FUNGICIDES IN SOUTH AMERICAN WINES
Recent research regarding fungicide residue in 190 red wines from South America showed that 40% of the wines examined contained residue of at least one fungicide in level higher above limit of quantification (LOQ), and 16.3% of the wines contained levels above the maximum residue level (MRL)* for grapes. The fungicides most commonly found were dithiocarbamates, azoxystrobin, carbendazim, difenoconazole, dimethomorph and cyprodinil (Vargas et al. 2018).
* A maximum residue level (MRL) is the highest level of a pesticide residue that is legally tolerated in or on food or feed when pesticides are applied correctly (Good Agricultural Practice).
Vargas, T. D. S., Salustriano, N. D. A., Klein, B., Romão, W., Silva, S. R. C. D., Wagner, R., & Scherer, R. (2018). Fungicides in red wines produced in South America. Food Additives & Contaminants: Part A, 35(11), 2135-2144.

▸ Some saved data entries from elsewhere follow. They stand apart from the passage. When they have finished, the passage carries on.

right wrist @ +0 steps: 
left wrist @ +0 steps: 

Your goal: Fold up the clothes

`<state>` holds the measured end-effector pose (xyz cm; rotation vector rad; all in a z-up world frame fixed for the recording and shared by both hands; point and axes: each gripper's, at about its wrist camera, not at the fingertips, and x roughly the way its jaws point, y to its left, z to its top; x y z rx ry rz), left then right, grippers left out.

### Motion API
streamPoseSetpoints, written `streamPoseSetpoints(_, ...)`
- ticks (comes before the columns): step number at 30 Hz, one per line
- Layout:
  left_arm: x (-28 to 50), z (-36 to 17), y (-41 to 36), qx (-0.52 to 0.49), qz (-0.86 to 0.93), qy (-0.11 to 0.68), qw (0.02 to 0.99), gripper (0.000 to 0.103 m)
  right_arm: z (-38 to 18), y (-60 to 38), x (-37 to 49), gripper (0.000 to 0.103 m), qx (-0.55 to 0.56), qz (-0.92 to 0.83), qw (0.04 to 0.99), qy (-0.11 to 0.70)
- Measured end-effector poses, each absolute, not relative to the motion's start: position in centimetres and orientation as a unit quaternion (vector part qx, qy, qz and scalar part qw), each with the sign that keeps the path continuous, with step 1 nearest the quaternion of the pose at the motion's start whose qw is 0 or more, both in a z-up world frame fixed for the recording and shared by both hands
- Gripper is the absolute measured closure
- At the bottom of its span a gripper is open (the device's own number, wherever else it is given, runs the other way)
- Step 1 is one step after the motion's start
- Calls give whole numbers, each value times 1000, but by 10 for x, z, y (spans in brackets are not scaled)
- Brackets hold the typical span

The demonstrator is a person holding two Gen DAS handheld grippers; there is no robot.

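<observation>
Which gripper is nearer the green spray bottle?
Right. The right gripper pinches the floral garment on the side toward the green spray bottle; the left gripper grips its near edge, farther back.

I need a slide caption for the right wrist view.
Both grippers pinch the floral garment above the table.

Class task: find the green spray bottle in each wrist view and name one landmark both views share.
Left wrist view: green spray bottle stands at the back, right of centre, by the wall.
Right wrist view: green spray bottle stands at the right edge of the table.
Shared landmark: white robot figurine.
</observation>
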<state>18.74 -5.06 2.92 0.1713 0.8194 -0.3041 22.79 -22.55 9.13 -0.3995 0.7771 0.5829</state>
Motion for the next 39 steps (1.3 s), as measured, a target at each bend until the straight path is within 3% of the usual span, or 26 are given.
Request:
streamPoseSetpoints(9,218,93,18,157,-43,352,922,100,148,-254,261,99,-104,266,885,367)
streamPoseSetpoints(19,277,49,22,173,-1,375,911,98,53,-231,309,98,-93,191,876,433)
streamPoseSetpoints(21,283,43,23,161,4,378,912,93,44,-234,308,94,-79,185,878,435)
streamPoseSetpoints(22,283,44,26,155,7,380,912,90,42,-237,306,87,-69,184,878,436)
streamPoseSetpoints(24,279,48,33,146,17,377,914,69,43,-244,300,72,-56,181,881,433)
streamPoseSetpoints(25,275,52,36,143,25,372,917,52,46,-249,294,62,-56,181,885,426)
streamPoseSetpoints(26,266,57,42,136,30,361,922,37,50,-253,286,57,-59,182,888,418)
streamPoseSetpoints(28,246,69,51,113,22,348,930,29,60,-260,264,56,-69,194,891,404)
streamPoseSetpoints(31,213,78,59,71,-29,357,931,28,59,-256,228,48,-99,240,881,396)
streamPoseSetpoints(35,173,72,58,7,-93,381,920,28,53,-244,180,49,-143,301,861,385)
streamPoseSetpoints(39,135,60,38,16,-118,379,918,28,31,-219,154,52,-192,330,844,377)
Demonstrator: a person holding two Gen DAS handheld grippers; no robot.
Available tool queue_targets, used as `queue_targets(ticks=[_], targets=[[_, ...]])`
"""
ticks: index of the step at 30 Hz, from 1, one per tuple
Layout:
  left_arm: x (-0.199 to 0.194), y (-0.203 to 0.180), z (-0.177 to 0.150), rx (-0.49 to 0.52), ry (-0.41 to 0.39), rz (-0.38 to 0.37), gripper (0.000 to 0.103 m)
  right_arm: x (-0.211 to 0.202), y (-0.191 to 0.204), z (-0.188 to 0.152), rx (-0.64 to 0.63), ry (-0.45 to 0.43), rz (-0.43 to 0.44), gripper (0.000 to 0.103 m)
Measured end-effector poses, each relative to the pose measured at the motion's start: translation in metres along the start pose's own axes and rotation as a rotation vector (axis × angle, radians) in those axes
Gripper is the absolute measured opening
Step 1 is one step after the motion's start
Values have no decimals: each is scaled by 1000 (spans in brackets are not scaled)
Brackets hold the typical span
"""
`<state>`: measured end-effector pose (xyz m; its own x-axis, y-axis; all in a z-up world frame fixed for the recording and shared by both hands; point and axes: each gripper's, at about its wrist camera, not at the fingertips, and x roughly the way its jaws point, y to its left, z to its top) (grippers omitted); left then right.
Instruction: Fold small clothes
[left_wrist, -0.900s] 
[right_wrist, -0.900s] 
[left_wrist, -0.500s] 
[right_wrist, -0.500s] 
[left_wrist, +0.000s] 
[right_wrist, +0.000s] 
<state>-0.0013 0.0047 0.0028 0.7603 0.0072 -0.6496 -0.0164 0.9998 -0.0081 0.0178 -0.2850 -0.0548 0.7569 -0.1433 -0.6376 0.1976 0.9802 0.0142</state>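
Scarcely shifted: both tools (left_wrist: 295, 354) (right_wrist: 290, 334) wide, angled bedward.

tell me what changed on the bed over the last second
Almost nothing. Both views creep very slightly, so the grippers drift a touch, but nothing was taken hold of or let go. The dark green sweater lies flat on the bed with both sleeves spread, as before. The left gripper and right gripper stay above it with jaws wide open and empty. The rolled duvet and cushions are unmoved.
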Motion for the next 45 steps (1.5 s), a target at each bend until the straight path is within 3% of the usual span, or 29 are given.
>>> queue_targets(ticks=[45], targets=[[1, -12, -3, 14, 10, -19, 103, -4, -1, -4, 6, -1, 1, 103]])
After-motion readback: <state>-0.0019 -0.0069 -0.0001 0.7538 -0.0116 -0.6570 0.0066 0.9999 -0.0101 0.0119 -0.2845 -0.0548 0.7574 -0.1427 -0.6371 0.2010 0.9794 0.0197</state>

FUNGICIDES IN EUROPEAN WINES
A research took place from 2007 to 2010 regarding fungicide residue in German 29 wines from conventionally cultivated grapes (Hacker et al. 2010). Twenty-one different pesticides were detected in total in amounts over 0.01 mg/kg, while up to 13 different pesticides were detected per sample (4.1 on average in each sample), with boscalid being the most frequently detected. Significantly lower residue load was detected in 19 organic wines in the frame of the same research (Hacker et al. 2010).
Hacker et al. (2010). http://www.crl-pesticides.eu/library/docs/srm/EPRW10_Cvuas_WinePM035.pdf
The European Union has no laws stipulating upper limits of concentrations of pesticides in wine. Guidance is given by the OIV (Organisation Internationale de la Vigne et du Vin).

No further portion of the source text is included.